TASK BRIEF: Some lines in the material below hold the word "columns". Copy all of them.

#### SOURCE INFORMATION ####

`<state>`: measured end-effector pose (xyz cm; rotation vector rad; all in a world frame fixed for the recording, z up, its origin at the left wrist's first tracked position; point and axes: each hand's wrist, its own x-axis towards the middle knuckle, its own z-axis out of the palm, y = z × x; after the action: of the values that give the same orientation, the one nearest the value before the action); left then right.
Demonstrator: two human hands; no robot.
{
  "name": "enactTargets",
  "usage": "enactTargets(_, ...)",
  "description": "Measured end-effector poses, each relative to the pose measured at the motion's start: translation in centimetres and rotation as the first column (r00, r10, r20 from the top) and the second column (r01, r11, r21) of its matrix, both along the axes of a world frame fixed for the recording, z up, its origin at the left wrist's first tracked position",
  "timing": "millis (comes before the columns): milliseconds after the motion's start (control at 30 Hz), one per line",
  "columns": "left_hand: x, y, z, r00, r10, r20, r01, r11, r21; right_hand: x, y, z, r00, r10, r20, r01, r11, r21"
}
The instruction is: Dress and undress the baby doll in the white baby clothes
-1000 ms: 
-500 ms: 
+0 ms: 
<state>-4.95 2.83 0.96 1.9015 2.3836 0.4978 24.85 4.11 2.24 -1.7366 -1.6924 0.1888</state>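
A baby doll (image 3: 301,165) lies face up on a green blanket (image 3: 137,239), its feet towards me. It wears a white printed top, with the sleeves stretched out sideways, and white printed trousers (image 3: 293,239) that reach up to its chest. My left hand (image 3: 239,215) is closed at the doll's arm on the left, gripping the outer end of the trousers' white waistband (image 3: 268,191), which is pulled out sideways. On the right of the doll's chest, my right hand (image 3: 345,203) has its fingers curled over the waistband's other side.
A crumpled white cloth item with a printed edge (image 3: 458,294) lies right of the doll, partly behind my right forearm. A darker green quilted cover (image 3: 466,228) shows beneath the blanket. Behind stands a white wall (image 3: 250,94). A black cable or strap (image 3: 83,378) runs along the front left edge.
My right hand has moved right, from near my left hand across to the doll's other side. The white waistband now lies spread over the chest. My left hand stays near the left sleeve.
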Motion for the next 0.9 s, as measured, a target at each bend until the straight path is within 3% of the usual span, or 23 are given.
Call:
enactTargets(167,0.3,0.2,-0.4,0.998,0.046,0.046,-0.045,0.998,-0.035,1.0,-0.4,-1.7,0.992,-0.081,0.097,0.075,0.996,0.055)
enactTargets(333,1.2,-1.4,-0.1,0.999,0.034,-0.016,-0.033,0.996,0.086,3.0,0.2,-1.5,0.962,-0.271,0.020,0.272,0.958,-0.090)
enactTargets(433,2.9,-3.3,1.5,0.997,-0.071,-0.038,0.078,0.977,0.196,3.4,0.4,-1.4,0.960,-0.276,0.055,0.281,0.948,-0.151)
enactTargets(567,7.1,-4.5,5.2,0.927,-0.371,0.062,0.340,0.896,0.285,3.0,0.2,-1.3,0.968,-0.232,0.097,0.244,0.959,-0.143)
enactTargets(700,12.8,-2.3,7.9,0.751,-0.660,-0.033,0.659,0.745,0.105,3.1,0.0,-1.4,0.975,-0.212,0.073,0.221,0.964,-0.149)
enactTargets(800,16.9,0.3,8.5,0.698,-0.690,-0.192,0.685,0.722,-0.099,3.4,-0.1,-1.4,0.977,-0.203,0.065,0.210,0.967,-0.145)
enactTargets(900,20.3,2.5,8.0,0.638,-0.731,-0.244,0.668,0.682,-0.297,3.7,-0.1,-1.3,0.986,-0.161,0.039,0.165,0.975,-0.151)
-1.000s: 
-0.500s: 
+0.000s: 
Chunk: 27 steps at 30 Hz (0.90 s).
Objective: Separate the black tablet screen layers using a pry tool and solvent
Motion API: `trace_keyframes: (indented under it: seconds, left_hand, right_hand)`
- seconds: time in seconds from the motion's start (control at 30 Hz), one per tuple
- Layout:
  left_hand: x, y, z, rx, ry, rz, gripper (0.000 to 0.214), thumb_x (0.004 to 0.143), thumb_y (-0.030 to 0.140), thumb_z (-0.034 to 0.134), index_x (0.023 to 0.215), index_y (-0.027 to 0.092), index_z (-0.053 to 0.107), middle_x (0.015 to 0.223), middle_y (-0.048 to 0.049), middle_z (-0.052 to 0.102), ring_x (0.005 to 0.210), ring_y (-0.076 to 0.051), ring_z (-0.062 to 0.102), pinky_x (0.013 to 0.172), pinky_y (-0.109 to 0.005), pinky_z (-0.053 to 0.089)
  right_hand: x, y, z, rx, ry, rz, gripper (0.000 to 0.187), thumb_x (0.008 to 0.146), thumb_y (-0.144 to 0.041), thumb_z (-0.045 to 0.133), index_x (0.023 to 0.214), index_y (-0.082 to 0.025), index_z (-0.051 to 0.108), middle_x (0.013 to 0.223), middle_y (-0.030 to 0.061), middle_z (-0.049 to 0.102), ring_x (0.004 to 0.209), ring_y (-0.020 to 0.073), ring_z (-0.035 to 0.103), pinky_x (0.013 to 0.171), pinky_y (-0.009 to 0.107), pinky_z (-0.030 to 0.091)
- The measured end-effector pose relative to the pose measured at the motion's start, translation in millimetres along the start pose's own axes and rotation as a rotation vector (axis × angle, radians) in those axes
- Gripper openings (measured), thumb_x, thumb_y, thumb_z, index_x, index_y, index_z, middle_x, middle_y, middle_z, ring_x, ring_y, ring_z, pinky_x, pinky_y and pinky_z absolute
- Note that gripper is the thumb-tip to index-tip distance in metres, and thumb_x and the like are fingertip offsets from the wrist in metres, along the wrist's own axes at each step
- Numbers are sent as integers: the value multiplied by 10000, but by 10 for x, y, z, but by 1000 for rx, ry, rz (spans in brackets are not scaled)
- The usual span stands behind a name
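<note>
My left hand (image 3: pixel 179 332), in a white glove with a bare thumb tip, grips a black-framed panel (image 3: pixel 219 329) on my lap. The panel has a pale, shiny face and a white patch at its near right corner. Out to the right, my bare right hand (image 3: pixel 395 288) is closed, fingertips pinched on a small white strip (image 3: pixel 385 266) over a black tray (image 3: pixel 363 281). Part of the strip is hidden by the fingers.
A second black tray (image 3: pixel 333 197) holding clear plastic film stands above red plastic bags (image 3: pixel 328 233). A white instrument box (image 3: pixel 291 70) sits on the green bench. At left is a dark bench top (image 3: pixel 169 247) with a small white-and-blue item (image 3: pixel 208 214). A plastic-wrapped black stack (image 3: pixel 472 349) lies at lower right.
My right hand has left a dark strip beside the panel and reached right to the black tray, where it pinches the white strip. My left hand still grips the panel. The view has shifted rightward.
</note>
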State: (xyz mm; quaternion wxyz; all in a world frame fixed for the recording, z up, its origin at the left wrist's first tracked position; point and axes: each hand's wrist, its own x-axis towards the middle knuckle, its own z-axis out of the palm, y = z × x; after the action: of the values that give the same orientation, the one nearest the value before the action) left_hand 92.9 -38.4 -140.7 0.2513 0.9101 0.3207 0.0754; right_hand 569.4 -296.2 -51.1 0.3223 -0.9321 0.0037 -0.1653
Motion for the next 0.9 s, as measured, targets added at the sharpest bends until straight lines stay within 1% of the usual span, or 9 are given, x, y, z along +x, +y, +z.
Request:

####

TASK ANSWER:
  "timing": "millis (comes before the columns): milliseconds after the motion's start (control at 30 Hz), one per line",
  "columns": "left_hand: x, y, z, r00, r10, r20, r01, r11, r21; right_hand: x, y, z, r00, r10, r20, r01, r11, r21"

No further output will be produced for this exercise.